PROBLEM = Once you reach the line containing "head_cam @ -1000" in the data below, restate each line word for word up to and including the one containing "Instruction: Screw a".

DATA EXTRACT =

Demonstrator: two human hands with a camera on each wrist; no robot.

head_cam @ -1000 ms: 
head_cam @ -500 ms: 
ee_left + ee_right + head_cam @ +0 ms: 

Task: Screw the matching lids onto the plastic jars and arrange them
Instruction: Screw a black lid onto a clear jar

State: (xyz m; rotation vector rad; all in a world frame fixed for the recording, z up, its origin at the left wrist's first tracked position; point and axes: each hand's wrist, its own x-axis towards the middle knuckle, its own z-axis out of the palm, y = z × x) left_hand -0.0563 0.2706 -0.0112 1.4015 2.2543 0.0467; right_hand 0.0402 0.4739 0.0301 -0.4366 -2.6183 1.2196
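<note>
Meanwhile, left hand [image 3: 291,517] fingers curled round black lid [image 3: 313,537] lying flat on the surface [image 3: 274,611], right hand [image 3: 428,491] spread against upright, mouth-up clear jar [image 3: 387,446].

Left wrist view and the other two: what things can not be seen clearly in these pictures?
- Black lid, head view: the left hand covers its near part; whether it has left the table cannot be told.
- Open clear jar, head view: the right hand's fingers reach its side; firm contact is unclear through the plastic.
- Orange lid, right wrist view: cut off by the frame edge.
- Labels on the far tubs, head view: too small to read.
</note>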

ANSWER SECTION =
head_cam @ -1000 ms: 
head_cam @ -500 ms: 
ee_left + ee_right + head_cam @ +0 ms: 

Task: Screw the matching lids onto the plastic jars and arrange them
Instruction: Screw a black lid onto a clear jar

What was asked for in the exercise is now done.